DINHEIRO – Alterar a remuneração dos médicos é uma forma de tornar a saúde privada sustentável?
CORIOLANO – 
Temos de copiar o modelo implementado em grande parte do mundo. Sempre que houver a inclusão de um novo procedimento, é preciso fazer uma boa avaliação de custo-benefício. O que traz benefício ao sistema tem que continuar. O que não traz nem precisa ser analisado. Hoje, qualquer novo procedimento médico entra na lista de obrigações das operadoras de saúde.

DINHEIRO – O que seria “qualquer novo procedimento”?
CORIOLANO – 
Tratamento de fertilidade, por exemplo, beneficia o coletivo ou só algumas pessoas? Faz sentido todos pagarem para apenas poucas pessoas se beneficiarem? O seguro funciona assim: todo mundo paga igual por determinada cobertura, utilizando todos os benefícios ou não, e uma infinidade de outros exemplos. A ANS tem que analisar melhor antes de colocar essas obrigações no sistema. Outro órgão é a Anvisa. A cada dia, a agência solta uma pancada de solicitações de medicamentos e materiais. O que deve ser discutido não é apenas a pertinência daquele remédio, mas o preço. O preço é adequado? Qual é a margem de comercialização que as empresas colocam no Brasil? O governo precisa intervir no setor de saúde inteiro, não apenas nas operadoras. Não é a operadora que define custos, ela apenas os financia.

DINHEIRO – E quanto às críticas por falta de transparência e até mesmo de qualidade?
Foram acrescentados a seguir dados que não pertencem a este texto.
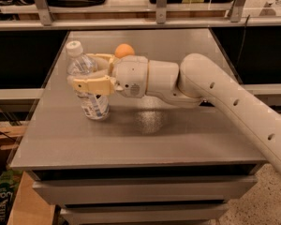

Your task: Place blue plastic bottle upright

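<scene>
As the gripper [79, 70] holds it round the middle, the blue plastic bottle [94, 102] stands on the left part of the grey surface [178, 139]. Its bottom is down on the surface and its white cap [74, 47] is at the top. The bottle leans a little, with the cap tipped toward the left. It is not quite straight. You can see through the bottle, and the label [97, 110] with a dark band sits low on it, under the jaws. The 2 jaws are closed on the bottle, 1 in front of it and 1 behind it. They are pale yellow and stick out to the left from the round white wrist [131, 76]. The front jaw crosses the bottle just above the label. The white arm [225, 97] comes in from the right side and reaches across the surface. It is thick and has small dark holes along it. Just behind the gripper there is 1 orange ball [124, 49] on the surface. Only its top shows over the wrist. I cannot tell if the ball touches the gripper.
</scene>
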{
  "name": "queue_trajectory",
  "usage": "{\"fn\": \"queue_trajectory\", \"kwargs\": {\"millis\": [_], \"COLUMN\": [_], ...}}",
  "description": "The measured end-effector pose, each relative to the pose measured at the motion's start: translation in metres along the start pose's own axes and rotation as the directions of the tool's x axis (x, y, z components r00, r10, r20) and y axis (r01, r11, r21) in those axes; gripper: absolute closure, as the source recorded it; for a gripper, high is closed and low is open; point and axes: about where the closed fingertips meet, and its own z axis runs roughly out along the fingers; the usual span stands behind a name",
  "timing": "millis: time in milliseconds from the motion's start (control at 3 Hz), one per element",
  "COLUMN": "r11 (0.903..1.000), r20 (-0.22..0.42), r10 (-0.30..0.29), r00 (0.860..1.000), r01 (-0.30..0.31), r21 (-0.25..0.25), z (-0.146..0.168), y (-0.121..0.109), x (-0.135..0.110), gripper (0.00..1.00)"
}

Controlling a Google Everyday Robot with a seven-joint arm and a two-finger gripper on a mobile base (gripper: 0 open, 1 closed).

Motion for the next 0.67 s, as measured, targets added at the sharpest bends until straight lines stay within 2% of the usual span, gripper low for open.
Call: {"fn": "queue_trajectory", "kwargs": {"millis": [667], "r11": [1.0], "r20": [0.006], "r10": [0.004], "r00": [1.0], "r01": [-0.004], "r21": [-0.006], "z": [-0.0002], "y": [-0.001], "x": [0.0006], "gripper": [0.13]}}
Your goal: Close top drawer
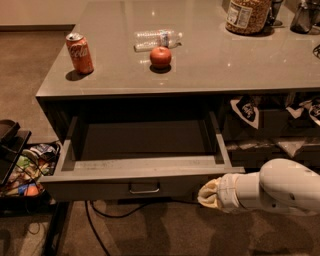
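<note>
Camera view: the top drawer (100, 190) stands pulled out beneath the table (210, 65); the claw (209, 195) sits at its front face, right of the handle (144, 188); whether it is open or closed, I cannot tell.

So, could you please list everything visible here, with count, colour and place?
top drawer: one, dark grey, pulled open under the counter
counter: one, grey, across the top
soda can: one, orange-red, upright, counter's left
plastic bottle: one, clear, lying behind the apple
apple: one, red, counter's middle
jar: one, brownish contents, counter's back right
bags: several, dark and white, shelf right of drawer
snack packs: several, mixed colours, floor bin at left
gripper: one, beige on white arm, at drawer front's right end
</note>
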Controlling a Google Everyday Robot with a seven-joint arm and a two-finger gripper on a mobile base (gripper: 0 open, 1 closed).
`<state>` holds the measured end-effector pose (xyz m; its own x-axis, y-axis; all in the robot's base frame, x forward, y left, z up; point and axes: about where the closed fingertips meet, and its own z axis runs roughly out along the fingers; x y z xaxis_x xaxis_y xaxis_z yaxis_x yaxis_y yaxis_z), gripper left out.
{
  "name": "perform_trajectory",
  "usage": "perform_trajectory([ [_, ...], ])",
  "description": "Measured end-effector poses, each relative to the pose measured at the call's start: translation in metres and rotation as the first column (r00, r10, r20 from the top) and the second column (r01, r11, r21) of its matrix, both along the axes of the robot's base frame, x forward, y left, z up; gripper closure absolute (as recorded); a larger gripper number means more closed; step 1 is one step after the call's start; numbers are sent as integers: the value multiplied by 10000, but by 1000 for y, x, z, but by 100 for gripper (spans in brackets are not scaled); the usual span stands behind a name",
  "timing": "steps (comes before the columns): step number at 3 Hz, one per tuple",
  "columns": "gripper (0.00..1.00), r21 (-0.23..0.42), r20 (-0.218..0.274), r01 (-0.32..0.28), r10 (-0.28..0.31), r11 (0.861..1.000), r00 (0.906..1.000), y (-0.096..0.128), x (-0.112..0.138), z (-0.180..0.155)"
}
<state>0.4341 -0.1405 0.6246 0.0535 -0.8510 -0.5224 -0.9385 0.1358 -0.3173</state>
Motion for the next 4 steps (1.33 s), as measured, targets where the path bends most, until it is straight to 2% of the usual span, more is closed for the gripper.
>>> perform_trajectory([
  [1, 100, 0, 0, 0, 0, 10000, 10000, 0, 0, 0],
  [2, 100, 214, 272, -195, 189, 9996, 9994, 2, 9, -3],
  [3, 100, 392, 1160, -490, 442, 9980, 9923, 9, 37, -6],
  [4, 100, 332, 1544, -669, 610, 9972, 9861, 14, 52, -7],
])
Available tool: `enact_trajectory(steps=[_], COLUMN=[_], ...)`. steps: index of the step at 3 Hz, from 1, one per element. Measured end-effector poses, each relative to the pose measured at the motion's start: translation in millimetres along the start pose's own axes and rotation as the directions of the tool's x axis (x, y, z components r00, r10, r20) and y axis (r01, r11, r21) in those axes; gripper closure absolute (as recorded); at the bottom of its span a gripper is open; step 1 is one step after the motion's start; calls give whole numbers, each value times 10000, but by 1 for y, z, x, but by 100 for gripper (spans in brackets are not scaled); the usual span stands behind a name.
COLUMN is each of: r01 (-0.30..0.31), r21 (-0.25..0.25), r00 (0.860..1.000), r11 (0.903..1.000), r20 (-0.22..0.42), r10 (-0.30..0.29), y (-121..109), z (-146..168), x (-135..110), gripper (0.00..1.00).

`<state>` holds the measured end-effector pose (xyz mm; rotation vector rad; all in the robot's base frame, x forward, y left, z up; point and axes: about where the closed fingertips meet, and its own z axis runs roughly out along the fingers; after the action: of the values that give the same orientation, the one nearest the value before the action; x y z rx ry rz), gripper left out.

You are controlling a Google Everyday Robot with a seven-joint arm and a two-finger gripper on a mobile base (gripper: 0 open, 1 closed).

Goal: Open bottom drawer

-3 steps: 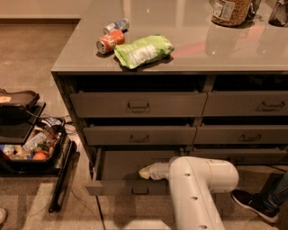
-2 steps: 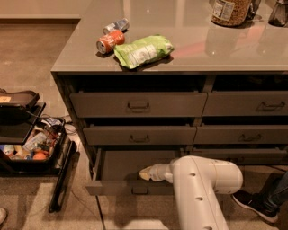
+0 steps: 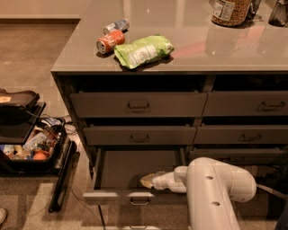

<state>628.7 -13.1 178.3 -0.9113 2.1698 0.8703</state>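
The bottom drawer of the left column stands pulled out, its slim front panel low in the view with a small dark loop handle. Its plain grey inside shows. My gripper reaches from the right on a white arm and sits just behind the front panel, above the handle, inside the drawer's front edge.
Two closed drawers sit above, with a second column to the right. On the counter lie a green bag, a red can, a silver can and a jar. A black case of items stands on the floor at left.
The view has shifted a little. The drawer and my gripper stand much as before.
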Motion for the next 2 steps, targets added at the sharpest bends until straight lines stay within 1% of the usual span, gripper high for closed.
enact_trajectory(steps=[1,2], r01=[10,27], r21=[-10,-199], r00=[10000,10000], r11=[10000,9998], r20=[12,62], r10=[-10,-25], y=[1,3], z=[1,7], x=[-1,-4], gripper=[100,100])
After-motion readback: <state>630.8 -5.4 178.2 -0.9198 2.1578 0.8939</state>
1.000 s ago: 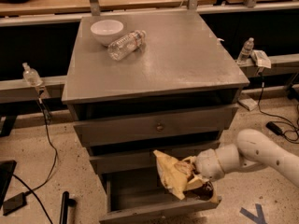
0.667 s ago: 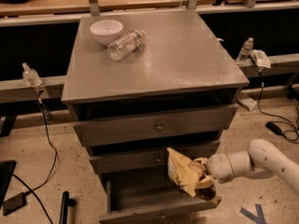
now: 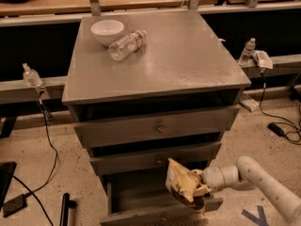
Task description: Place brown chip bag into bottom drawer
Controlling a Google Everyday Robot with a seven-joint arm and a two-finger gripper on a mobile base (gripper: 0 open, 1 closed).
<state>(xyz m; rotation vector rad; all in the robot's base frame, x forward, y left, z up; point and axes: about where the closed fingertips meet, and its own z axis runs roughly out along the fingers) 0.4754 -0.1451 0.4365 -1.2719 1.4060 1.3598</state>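
Observation:
The brown chip bag (image 3: pixel 181 183) is crinkled, brown in the middle with pale yellow ends, and tilts upright over the right part of the bottom drawer (image 3: pixel 141 206). That drawer is pulled open below the two knobbed drawers of the grey cabinet; its front rim runs along the lower edge. My gripper (image 3: pixel 200 188) comes in from the right on a white arm and is shut on the bag's right side, just above the drawer's front right corner.
A white bowl (image 3: pixel 107 31) and a clear plastic bottle (image 3: pixel 126 44) lie on the cabinet top (image 3: pixel 188 60). The two upper drawers (image 3: pixel 160 126) stick out slightly. Cables (image 3: pixel 47 140) and a black object (image 3: pixel 66 208) lie on the floor at left.
My arm has drawn back to the right and lowered. The bag has moved right and down with it, from in front of the middle drawer to over the open bottom drawer.

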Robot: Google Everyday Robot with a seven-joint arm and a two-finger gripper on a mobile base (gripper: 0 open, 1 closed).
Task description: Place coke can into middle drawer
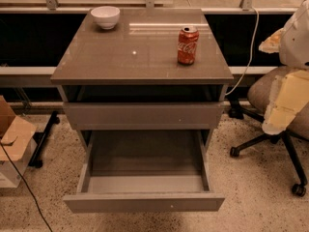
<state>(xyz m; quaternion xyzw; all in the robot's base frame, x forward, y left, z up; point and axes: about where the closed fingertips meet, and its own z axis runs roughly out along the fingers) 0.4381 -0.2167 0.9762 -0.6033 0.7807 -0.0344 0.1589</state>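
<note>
The red coke can (188,45) stands upright on the right part of the grey cabinet top (140,57). The middle drawer (145,202) is pulled out wide at the bottom of the cabinet, with a tiny pale dot on its front; its grey floor is bare. Above it is a shut plain drawer front (143,115). My gripper (280,111), pale cream under the white arm, hangs at the right edge of the view. It is well to the right of the cabinet, lower than the can, and holds nothing I can see.
A white bowl (105,17) sits at the back left of the cabinet top. An office chair (270,93) on castors stands right of the cabinet, behind my gripper. A cardboard box (12,141) and a cable lie on the floor at the left.
</note>
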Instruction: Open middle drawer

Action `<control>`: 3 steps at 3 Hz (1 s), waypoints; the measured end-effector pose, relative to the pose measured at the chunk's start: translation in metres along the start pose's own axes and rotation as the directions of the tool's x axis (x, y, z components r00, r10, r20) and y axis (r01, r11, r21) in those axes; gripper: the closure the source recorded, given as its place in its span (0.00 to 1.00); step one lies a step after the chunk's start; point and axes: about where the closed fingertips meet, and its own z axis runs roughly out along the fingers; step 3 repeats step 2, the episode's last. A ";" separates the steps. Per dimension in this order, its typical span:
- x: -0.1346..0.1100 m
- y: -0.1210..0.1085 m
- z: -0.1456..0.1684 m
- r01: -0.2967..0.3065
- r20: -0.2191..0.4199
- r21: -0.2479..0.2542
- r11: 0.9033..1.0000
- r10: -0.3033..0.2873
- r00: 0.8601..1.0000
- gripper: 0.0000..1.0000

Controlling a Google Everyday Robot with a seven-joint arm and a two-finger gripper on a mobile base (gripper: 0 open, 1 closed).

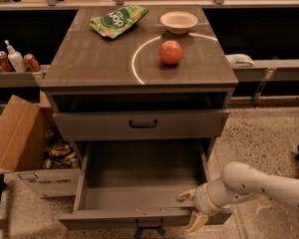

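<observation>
Dim, warm light, probably from overhead. A curved glare arc (132,66) crosses the tabletop (89,59) toward its right edge; below its front right corner, the gripper (192,210) shows pale.

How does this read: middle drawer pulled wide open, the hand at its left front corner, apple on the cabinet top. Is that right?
Not quite. The camera view shows the hand at the right front corner of the middle drawer, not the left. The rest holds: that drawer is pulled wide open and the apple sits on the cabinet top.
</observation>
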 end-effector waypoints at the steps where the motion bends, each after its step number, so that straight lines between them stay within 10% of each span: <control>1: -0.007 -0.019 -0.023 0.047 0.030 -0.017 0.999 -0.046 0.998 0.00; 3: -0.011 -0.038 -0.062 0.075 0.063 0.022 0.997 -0.076 0.995 0.00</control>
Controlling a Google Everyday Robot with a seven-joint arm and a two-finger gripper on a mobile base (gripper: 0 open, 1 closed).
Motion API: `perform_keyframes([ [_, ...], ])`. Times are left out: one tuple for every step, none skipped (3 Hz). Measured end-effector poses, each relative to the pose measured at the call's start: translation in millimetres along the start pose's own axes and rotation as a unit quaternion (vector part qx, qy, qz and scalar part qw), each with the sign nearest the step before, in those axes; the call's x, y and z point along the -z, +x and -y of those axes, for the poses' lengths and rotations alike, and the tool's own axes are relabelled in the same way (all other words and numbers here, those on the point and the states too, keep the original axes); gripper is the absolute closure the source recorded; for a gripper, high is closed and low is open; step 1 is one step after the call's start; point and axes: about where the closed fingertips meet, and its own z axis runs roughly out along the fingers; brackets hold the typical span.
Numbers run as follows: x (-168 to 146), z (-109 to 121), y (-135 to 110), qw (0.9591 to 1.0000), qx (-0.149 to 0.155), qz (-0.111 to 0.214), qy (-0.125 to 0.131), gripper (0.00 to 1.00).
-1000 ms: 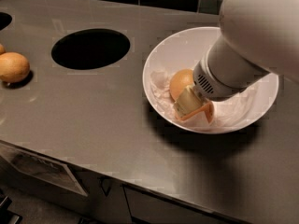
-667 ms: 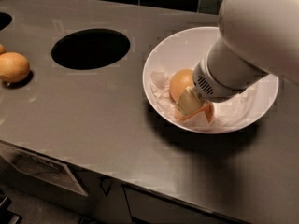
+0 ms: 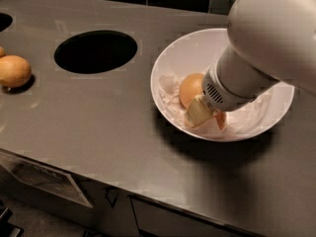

Existem inúmeros processos contra as empresas de plano de saúde.
CORIOLANO – 
Existem bons e maus gestores. Ficamos frustrados com essas críticas ao setor, como se ele fosse uma coisa só. Mas não. A própria imprensa tem que citar os nomes das operadoras ruins. Por outro lado, os clientes têm uma arma poderosa nas mãos: o poder de escolha. Hoje, cada vez mais se divulgam elementos para os consumidores julgarem o que é melhor. Eles podem sair da inércia e fazer sua avaliação.

DINHEIRO – Mas até as grandes operadoras são denunciadas e processadas…
CORIOLANO –
 Não vejo dessa forma. O setor tem problemas a equacionar, em decorrência de todas as situações que eu já citei. Não é uma cadeia produtiva típica. Mas, ao mesmo tempo, poderia se aproximar da indústria automobilística, na qual um agrega valor ao outro na cadeia. No setor de saúde, não existe essa solidariedade, pois a empresa que fabrica o medicamento não liga para quem está comprando aquele remédio. Os hospitais também não são solidários com a operadora. É por isso que eu digo que a possibilidade de arbitramento dessa relação é mais difícil. Alguém tem de tentar mudar essa situação.

DINHEIRO – Alguns setores da sociedade criticam a desoneração do setor de saúde privada. Como o sr. vê essa posição?
CORIOLANO – 
Aumentar os impostos do setor é uma decisão burra. O segmento de saúde suplementar, no ano de 2013, gastou quase R$ 100 bilhões em todos os tipos de tratamento. Isso significa que o SUS deixou de desembolsar R$ 100 bilhões. Quanto é a renúncia fiscal aos planos de saúde? É merreca, se comparada a esse valor. Se o governo eleva a carga tributária ou diminui, afeta os custos dos SUS. É matemática.

DINHEIRO – A expectativa de vida dos brasileiros subiu para 74,9 anos, em 2014, ante 71 anos, em 2002. Como isso afeta os negócios da saúde?
CORIOLANO – 
Isso nem é uma questão de agora. O grande problema é que mais gente idosa significa encarecimento dos tratamentos e maior tempo de internação. Mais gente idosa significa menos gente jovem para financiar os tratamentos dos mais velhos. Então, por isso, volto a bater na tecla de que devemos cuidar desde hoje dos custos da saúde. Precisamos estar preparados para quando os problemas cumulativos da longevidade se apresentarem com mais força.

DINHEIRO – O sr. acredita na possibilidade de colapso do setor de saúde com o aumento da população idosa?
CORIOLANO – 
Não chega a tanto. Como a história da humanidade mostra, a sociedade se ajusta rapidamente aos problemas. Só que não podemos esperar que esse ajuste demore tanto. Temos que ser protagonistas da história em vez de esperar para se adaptar. Este é o momento. Temos muita clareza de onde estão os problemas, só que precisamos agir.